__Task statement__
Beneath this task are records; print exactly the stretch of them from the line with "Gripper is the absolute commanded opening" through the line with "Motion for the", both ends included.
········
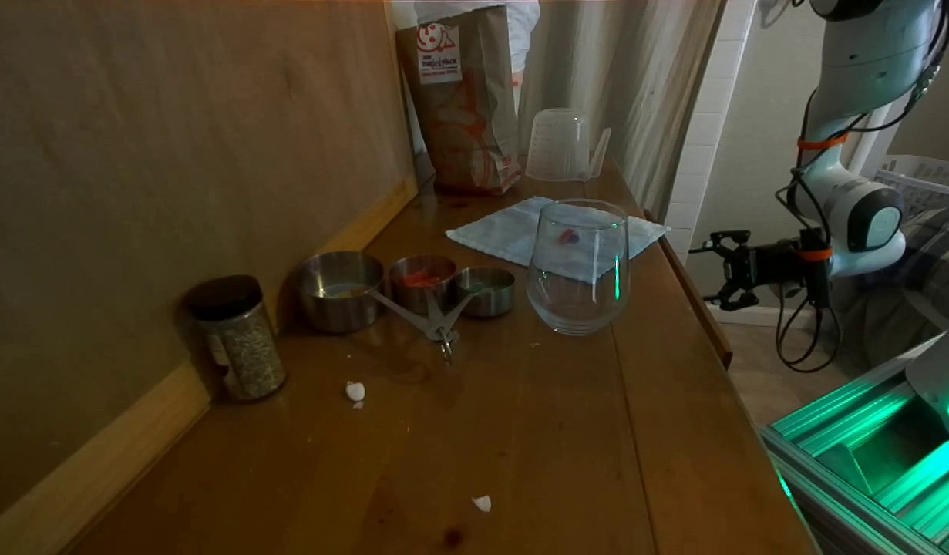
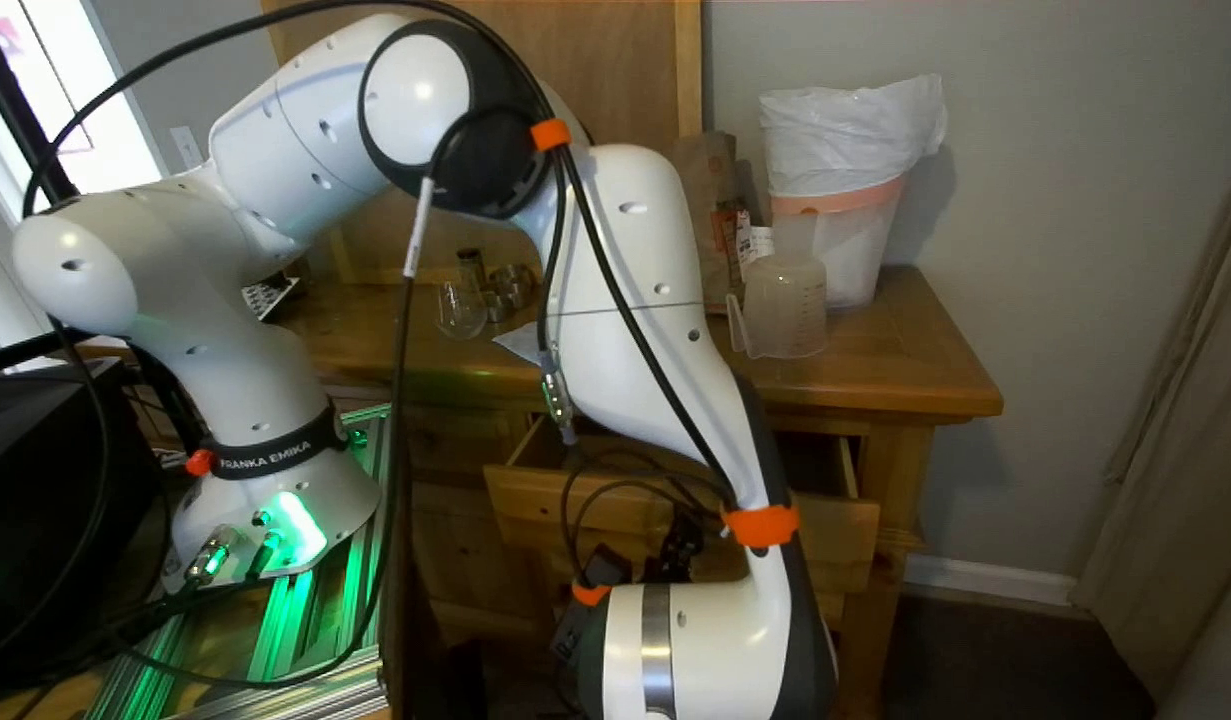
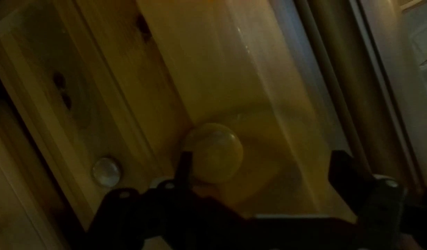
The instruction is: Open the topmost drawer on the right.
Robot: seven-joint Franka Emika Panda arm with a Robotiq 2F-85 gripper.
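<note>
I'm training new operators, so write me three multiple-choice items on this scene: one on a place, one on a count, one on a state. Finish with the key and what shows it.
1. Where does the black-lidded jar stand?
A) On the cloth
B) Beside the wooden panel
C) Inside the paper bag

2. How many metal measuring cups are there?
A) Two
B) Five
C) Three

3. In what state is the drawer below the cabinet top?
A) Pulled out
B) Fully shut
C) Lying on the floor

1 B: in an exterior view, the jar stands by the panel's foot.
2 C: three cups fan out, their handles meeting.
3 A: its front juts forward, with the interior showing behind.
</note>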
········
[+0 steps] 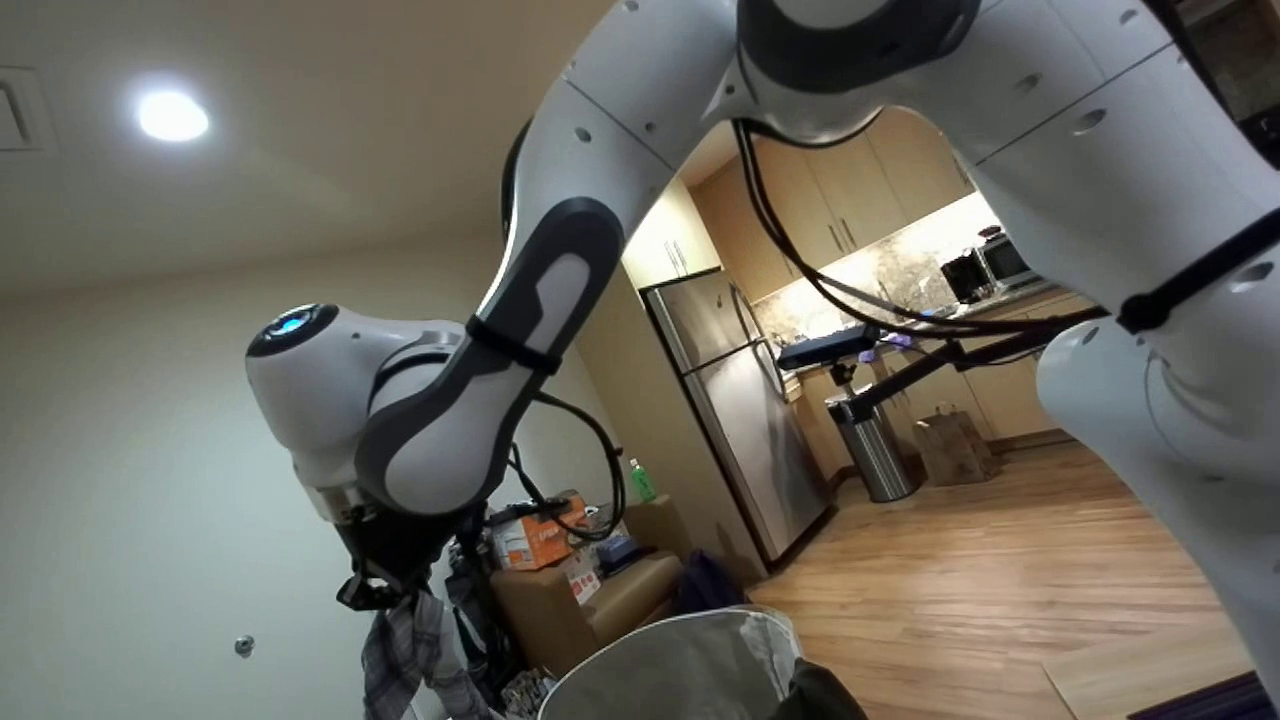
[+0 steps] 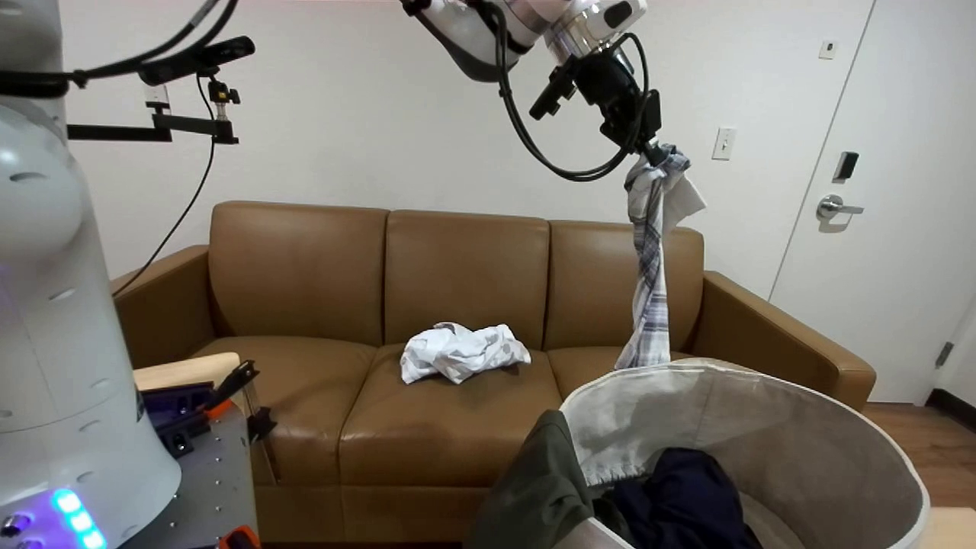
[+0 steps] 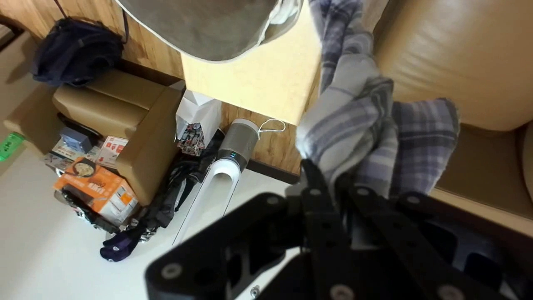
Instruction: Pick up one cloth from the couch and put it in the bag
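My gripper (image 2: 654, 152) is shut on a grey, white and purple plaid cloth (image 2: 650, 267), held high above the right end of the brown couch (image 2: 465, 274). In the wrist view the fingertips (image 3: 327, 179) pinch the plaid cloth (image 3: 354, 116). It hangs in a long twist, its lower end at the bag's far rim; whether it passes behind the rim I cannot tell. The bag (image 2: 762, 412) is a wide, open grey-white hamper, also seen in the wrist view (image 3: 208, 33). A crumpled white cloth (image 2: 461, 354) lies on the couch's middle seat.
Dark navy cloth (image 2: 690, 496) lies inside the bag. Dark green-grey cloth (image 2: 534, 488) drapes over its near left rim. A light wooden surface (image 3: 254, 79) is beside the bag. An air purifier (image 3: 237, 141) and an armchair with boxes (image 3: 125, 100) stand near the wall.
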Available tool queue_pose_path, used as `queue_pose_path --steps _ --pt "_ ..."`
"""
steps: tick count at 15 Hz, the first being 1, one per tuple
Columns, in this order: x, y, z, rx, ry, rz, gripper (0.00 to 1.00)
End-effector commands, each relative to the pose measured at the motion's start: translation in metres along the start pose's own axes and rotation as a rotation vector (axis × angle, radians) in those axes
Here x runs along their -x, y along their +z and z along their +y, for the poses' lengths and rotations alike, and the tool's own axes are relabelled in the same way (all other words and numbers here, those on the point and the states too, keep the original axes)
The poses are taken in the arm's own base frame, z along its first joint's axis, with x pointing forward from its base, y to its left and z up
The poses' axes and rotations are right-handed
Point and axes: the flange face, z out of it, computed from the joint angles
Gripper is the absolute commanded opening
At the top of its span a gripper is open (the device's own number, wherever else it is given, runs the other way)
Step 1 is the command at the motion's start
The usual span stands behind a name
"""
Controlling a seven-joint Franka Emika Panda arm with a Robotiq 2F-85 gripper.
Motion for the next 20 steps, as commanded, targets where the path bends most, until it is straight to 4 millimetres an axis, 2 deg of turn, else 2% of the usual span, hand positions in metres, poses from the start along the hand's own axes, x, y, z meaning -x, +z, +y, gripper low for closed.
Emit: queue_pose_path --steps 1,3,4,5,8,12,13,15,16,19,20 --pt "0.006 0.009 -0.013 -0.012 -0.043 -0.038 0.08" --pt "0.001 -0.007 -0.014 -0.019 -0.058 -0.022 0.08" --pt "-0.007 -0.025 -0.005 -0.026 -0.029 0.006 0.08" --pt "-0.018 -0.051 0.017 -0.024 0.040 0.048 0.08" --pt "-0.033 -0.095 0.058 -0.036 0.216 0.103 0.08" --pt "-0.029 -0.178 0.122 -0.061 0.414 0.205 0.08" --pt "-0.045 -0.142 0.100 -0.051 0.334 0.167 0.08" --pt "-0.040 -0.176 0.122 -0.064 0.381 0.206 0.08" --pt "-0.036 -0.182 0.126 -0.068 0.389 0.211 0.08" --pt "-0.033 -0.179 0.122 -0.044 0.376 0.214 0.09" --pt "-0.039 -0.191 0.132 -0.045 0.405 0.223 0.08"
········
__Finished exercise__
Gripper is the absolute commanded opening
At the top of its span a gripper is open (the device's own number, wherever else it is given, runs the other way)
Step 1 is the command at the motion's start
The usual span stands behind a name
"""
Controlling a seven-joint Franka Emika Panda arm with a Robotiq 2F-85 gripper.
Motion for the next 20 steps, as commanded, targets where the path bends most, until it is straight to 4 millimetres an axis, 2 deg of turn, else 2% of the usual span, hand positions in metres, poses from the start along the hand's own axes, x, y, z meaning -x, +z, +y, gripper low for closed.

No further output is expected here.